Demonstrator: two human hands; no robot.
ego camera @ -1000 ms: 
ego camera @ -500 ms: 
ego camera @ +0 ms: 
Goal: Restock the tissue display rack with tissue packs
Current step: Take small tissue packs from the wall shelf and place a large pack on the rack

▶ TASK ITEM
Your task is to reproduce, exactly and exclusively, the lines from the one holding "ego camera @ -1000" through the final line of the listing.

▶ RESPONSE TO THE TASK
ego camera @ -1000 ms: 
ego camera @ -500 ms: 
ego camera @ +0 ms: 
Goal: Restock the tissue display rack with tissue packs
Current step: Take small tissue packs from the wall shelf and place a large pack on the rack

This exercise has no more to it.